Task details> Take the listing below and write it out again exactly, skipping any picture that it holds.

Collected data>
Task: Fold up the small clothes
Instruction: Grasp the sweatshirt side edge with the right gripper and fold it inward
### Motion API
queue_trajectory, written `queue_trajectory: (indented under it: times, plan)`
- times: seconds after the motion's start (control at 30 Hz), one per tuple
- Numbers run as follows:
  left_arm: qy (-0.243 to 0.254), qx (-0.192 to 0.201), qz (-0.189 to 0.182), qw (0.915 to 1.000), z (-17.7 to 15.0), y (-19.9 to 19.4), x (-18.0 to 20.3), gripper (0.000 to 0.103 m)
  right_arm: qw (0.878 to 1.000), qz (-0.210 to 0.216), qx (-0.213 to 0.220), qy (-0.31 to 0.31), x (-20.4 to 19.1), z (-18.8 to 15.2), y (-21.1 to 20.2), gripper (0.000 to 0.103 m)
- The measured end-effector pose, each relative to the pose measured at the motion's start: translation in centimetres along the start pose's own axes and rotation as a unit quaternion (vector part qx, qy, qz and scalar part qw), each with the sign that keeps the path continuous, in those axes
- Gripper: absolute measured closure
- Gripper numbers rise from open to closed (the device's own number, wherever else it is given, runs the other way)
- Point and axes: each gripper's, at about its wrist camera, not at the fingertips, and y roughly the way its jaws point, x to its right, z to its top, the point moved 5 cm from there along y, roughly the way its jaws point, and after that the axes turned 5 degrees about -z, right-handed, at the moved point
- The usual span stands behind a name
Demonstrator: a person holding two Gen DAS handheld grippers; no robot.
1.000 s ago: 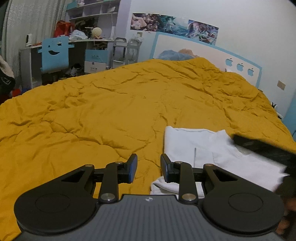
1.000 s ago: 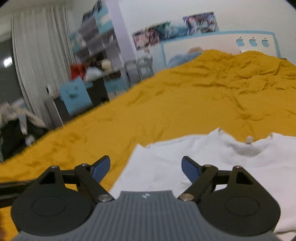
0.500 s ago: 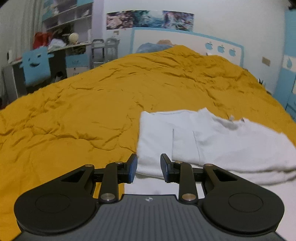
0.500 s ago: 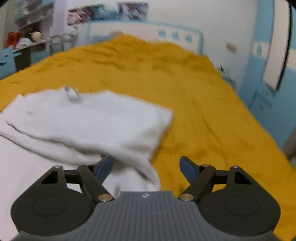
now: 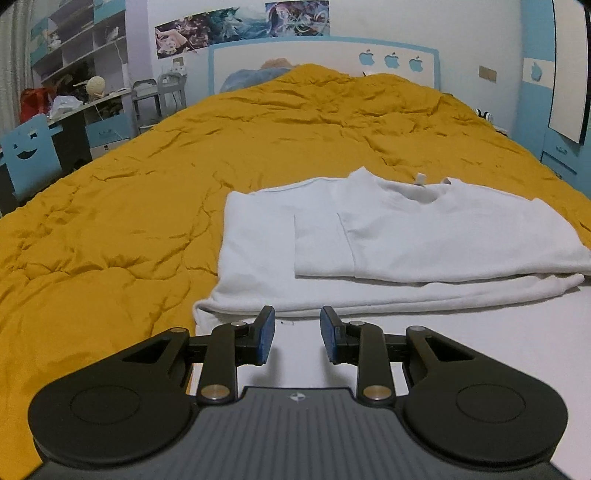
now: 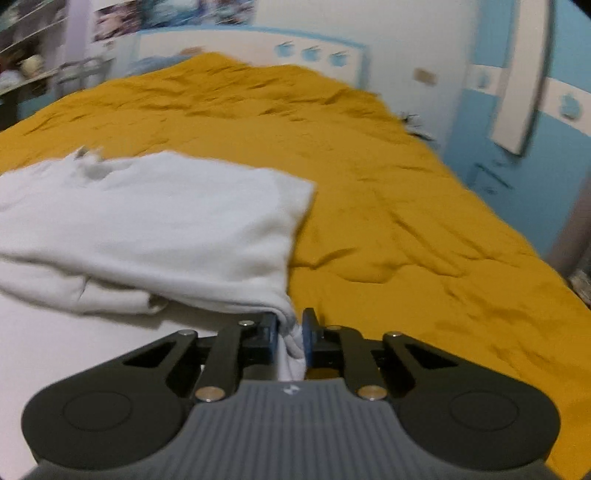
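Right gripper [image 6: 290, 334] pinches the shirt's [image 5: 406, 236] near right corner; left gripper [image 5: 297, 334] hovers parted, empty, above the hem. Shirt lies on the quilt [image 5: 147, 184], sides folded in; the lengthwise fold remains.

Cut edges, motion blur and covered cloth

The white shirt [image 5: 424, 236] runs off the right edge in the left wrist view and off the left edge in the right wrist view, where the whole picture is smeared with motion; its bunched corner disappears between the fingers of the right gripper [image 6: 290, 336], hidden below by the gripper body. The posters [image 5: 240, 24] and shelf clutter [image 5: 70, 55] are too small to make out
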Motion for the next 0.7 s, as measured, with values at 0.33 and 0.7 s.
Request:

Response>
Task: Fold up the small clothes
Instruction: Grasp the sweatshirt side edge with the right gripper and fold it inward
### Motion API
queue_trajectory, written `queue_trajectory: (indented under it: times, plan)`
- times: seconds after the motion's start (control at 30 Hz), one per tuple
- Numbers run as follows:
  left_arm: qy (-0.243 to 0.254), qx (-0.192 to 0.201), qz (-0.189 to 0.182), qw (0.915 to 1.000), z (-17.7 to 15.0), y (-19.9 to 19.4), x (-18.0 to 20.3), gripper (0.000 to 0.103 m)
  right_arm: qw (0.878 to 1.000), qz (-0.210 to 0.216), qx (-0.213 to 0.220), qy (-0.31 to 0.31), x (-20.4 to 19.1), z (-18.8 to 15.2), y (-21.1 to 20.2), gripper (0.000 to 0.103 m)
- The measured end-effector pose, each relative to the pose measured at the motion's start: translation in centimetres along the start pose's own axes and rotation as a unit quaternion (vector part qx, qy, qz and scalar part qw), each with the sign that keeps the path continuous, in those axes
- Gripper: absolute measured closure
- Gripper numbers rise from open to closed (the device's own number, wherever else it is given, runs the other way)
- Point and axes: each gripper's, at about its wrist camera, not at the fingertips, and y roughly the way its jaws point, x to its right, z to its top, the point moved 5 cm from there along y, roughly the way its jaws point, and after that the axes turned 5 degrees about -z, right-handed, at the moved point
- The usual span stands behind a name
Demonstrator: a person holding two Gen DAS handheld grippers; no robot.
1.000 s ago: 
1.000 s ago: 
0.500 s ago: 
0.500 s ago: 
now: 
now: 
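Right gripper [image 6: 290, 334] pinches the shirt's [image 5: 406, 236] near right corner; left gripper [image 5: 297, 334] hovers parted, empty, above the hem. Shirt lies on the quilt [image 5: 147, 184], sides folded in; the lengthwise fold remains.

Cut edges, motion blur and covered cloth

The white shirt [image 5: 424, 236] runs off the right edge in the left wrist view and off the left edge in the right wrist view, where the whole picture is smeared with motion; its bunched corner disappears between the fingers of the right gripper [image 6: 290, 336], hidden below by the gripper body. The posters [image 5: 240, 24] and shelf clutter [image 5: 70, 55] are too small to make out
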Motion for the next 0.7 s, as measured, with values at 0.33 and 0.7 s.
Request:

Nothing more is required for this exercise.